I was lucky enough to attend the conference and see dozens of talks on current animal behaviour research. A large number of talks involved studies that used captive individuals and many ending with the study subjects being killed. Despite the considerable cost to the individuals being studied I didn’t hear anyone question the ethics of what was being done. In fact, there seemed to be a generally accepted assumption in animal behaviour research that it’s OK to use and kill animals if it is in the pursuit of knowledge.

I would like to challenge this assumption, and argue that it is unethical to use invasive methods during the course of animal behaviour research.

Our Faulty Logic for Using Animals

Animals are used in experimental research simply because they are not human. This is evident by the extensive limits on human research but not non-human animal research. The distinction between human and non-human animals is based on species membership, whereby being a Homo sapien grants one greater moral consideration. However, species membership is a morally irrelevant characteristic because it is based on a difference in physiology, and physiology shouldn’t matter when deciding how to treat an individual. For instance, whether someone is male or female, Brazilian or Chinese does not matter how they should be treated morally. This is because the randomness of being born a female in Zimbabwe does not mean you are any less worthy of ethical treatment than any other person in the world. Biology does not matter when deciding what is morally acceptable, therefore taking away the freedoms of individual based on their species is unethical (see 3 for a more extensive discussion of this idea).
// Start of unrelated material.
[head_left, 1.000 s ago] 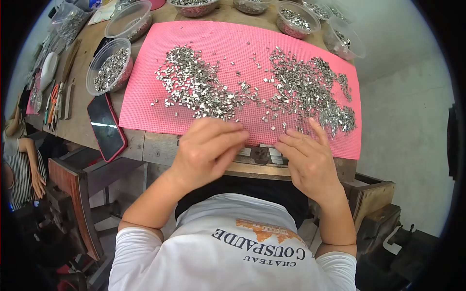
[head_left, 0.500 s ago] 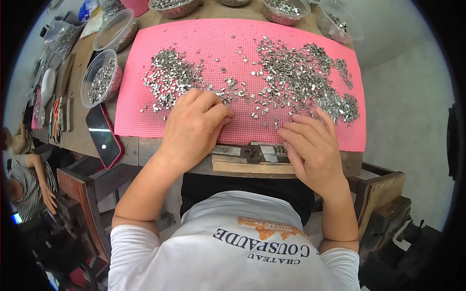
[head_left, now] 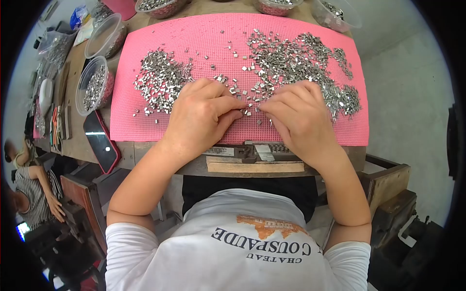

Some people argue that certain human traits make them superior to other species and justifies the human position to treat non-human animals as we like. This thinking is problematic for several reasons. First, it is incredibly bias to a human view of the world because superiority is based on exceptional human traits, e.g. intellectual capacity. If superiority were judge on the ability to fly, or swim, humans would be considered inferior to many other species. Second, behavioural research is finding that humans are not as exceptional as we once thought! An argument of superiority is illogical and does not give us cause to use non-human animals how we want.

The Challenge

I suggest that behavioural scientists look at the emergence of Compassionate Conservation as a guide to how ethics concerning the individual can be used in scientific research. Compassionate conservation seeks to promote the protection of wildlife as individuals and takes into consideration individual interests when planning management options. This is a huge change from a field where the wholesale killing of millions of individuals is considered OK just because they ‘don’t belong’ in an ecosystem; even when such intervention ultimately have little to no benefit.

We need a new field of Compassionate Behaviour which considers the interests of individuals in the pursuit of knowledge.